§ TASK STATEMENT
Which lines run from the one containing "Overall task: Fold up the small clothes" to the end of the listing below? Write them out exactly, both ends included, with nothing else.
--------------------------------
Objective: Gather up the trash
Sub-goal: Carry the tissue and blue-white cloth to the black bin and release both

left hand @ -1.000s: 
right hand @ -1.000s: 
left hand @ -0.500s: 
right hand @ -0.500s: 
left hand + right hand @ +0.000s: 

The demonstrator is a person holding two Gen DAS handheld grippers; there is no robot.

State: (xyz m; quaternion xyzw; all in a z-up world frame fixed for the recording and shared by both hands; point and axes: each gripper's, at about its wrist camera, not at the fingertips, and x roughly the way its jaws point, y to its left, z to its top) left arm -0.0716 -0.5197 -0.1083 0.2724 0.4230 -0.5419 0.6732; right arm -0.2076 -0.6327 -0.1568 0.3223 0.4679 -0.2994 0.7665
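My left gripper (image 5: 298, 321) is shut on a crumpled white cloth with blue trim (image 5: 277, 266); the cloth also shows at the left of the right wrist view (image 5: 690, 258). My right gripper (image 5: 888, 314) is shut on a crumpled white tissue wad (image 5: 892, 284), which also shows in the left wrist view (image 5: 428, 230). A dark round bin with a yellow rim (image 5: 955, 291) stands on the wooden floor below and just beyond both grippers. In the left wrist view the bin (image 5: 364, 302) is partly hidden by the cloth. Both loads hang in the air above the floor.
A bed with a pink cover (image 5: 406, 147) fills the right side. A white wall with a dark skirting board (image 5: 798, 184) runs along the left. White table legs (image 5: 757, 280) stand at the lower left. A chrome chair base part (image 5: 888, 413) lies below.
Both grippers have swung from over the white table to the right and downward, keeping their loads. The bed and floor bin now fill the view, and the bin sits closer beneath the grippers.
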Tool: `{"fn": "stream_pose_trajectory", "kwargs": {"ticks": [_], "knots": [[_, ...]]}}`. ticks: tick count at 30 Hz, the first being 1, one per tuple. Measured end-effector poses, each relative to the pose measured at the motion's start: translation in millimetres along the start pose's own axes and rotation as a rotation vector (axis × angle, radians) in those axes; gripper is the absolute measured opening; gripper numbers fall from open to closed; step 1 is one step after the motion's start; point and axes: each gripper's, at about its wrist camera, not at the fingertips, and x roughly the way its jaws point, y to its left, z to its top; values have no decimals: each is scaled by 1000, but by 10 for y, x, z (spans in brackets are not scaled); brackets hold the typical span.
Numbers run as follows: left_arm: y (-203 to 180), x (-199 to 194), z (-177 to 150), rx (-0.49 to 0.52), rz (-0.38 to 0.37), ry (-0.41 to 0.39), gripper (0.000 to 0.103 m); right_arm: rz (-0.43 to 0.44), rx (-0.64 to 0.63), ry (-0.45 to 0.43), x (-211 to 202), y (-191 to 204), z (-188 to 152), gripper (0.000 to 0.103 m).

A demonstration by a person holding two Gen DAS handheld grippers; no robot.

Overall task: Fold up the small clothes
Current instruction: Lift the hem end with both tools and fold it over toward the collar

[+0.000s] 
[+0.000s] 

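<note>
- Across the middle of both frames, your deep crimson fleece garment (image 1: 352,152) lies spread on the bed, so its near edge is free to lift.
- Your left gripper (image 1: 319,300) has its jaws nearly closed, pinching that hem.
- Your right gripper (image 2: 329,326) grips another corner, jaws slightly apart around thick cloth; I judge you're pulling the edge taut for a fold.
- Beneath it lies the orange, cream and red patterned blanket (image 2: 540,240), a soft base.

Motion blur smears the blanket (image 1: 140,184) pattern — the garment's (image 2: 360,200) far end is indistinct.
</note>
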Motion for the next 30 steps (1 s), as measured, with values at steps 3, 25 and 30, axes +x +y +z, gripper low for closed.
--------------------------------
§ EXERCISE OUTPUT
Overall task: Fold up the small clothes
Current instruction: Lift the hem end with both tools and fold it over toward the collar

[+0.000s] 
[+0.000s] 

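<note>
- Across the middle of both frames, your deep crimson fleece garment (image 1: 352,152) lies spread on the bed, so its near edge is free to lift.
- Your left gripper (image 1: 319,300) has its jaws nearly closed, pinching that hem.
- Your right gripper (image 2: 329,326) grips another corner, jaws slightly apart around thick cloth; I judge you're pulling the edge taut for a fold.
- Beneath it lies the orange, cream and red patterned blanket (image 2: 540,240), a soft base.

Motion blur smears the blanket (image 1: 140,184) pattern — the garment's (image 2: 360,200) far end is indistinct.
</note>
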Motion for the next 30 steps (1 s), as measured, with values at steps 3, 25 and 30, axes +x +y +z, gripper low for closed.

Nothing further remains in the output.